● TASK ITEM
Find the line in the entries below that contains "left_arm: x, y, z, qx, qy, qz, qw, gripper". Repeat it exactly, and every line after it through the line that contains "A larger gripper".

******

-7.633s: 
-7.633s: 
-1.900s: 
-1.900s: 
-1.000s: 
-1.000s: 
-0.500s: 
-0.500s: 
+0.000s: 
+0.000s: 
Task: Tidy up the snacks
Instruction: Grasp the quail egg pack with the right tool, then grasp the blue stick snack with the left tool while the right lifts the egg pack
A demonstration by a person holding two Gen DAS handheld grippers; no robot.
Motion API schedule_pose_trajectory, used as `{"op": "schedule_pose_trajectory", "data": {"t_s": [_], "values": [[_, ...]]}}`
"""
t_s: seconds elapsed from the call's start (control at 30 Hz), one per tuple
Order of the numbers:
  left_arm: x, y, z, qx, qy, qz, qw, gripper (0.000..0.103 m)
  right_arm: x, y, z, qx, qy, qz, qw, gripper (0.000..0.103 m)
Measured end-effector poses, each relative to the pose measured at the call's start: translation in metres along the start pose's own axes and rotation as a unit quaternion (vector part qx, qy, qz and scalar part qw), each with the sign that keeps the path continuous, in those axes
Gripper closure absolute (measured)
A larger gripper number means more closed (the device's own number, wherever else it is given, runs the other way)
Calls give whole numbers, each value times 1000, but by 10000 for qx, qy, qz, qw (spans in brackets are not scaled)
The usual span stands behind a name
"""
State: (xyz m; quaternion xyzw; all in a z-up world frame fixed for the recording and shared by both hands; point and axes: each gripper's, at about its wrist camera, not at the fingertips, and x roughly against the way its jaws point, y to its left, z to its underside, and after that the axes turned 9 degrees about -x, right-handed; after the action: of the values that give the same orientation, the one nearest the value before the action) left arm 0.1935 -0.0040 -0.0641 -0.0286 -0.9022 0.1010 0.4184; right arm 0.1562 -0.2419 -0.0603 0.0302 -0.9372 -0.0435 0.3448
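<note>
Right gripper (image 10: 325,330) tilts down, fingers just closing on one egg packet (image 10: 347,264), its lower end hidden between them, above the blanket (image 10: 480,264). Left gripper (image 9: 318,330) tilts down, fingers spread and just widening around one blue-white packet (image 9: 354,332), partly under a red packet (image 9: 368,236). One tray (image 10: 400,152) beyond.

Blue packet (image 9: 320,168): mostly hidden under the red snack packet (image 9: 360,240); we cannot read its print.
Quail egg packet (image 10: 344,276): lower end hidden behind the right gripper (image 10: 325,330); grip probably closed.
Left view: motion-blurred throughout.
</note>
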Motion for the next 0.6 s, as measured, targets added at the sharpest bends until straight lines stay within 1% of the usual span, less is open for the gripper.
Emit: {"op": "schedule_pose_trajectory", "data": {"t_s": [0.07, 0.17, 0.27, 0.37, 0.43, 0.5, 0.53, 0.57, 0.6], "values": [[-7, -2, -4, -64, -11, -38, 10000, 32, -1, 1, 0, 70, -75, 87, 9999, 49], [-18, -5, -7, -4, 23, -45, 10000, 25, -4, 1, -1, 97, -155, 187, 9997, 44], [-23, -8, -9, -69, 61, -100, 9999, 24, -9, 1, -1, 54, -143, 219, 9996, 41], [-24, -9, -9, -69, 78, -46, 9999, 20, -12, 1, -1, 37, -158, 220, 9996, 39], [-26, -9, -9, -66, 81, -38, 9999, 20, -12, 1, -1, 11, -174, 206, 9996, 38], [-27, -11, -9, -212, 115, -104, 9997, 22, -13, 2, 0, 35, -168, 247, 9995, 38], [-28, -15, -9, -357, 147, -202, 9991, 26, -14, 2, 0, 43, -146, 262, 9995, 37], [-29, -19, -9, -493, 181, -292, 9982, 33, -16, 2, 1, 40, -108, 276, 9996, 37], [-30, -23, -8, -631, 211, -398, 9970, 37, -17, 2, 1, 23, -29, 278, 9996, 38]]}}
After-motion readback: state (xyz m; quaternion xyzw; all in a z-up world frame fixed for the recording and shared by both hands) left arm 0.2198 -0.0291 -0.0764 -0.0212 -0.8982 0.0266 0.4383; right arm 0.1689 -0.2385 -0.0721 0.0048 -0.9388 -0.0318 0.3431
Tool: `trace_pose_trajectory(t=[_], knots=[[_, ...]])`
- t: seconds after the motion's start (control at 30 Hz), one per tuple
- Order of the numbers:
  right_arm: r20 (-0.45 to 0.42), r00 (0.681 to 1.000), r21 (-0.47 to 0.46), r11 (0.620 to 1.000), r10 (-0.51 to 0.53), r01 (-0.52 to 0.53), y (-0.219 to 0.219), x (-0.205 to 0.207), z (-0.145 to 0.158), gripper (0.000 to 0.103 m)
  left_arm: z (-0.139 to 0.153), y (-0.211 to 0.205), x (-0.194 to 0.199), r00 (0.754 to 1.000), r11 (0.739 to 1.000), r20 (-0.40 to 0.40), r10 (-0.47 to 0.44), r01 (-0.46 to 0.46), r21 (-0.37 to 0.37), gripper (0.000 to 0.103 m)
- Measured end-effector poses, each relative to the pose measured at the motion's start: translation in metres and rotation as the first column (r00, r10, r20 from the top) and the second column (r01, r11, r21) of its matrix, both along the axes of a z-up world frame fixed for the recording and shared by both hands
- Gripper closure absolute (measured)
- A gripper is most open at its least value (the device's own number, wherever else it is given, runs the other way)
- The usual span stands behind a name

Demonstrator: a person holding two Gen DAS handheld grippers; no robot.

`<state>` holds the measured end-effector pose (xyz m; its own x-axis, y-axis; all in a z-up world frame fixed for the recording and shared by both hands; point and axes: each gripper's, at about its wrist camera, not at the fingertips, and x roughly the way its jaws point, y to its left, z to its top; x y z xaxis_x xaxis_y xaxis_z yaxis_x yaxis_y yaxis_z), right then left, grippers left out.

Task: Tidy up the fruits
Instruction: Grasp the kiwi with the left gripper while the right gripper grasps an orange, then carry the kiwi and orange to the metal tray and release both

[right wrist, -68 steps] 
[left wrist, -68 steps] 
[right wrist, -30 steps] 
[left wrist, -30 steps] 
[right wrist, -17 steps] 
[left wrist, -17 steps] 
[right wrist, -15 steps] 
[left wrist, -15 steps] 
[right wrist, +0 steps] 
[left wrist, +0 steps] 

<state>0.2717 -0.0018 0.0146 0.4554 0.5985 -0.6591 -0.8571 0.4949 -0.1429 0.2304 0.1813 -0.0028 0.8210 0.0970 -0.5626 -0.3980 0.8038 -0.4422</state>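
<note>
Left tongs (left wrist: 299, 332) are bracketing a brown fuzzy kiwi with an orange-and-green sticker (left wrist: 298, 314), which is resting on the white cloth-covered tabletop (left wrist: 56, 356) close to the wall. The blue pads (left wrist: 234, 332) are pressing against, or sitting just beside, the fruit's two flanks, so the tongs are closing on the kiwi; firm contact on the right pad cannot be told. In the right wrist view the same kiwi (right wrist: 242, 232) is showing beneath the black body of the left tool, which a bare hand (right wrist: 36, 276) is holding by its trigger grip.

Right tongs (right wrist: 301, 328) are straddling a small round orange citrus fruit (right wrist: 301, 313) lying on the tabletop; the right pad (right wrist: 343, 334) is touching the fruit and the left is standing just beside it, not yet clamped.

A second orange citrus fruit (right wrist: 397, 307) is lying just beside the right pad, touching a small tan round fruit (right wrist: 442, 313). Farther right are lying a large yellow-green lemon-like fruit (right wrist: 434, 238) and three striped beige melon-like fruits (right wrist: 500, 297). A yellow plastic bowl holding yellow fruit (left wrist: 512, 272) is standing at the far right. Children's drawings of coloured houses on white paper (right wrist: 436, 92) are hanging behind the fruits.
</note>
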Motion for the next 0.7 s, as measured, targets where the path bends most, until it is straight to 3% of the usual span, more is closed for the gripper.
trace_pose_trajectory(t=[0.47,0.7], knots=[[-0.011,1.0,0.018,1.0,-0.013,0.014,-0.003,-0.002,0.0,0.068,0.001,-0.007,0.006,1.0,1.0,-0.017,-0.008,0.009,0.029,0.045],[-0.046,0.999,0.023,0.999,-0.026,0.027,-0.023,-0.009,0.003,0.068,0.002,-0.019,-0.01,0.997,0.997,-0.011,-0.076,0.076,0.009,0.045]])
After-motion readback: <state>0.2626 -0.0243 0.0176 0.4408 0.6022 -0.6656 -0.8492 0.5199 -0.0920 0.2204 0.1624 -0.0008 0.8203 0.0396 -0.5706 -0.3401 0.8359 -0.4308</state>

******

● SOLUTION FOR THIS PROBLEM
  left_arm: x, y, z, qx, qy, qz, qw, gripper (0.000..0.103 m)
  right_arm: x, y, z, qx, qy, qz, qw, gripper (0.000..0.103 m)
Measured end-effector poses, each relative to the pose measured at the call's start: translation in metres along the start pose's own axes and rotation as a unit quaternion (vector part qx, qy, qz and scalar part qw), each with the sign that keeps the path continuous, in those axes
Gripper closure absolute (measured)
A larger gripper number means more closed (the device's own number, wherever else it is given, runs the other way)

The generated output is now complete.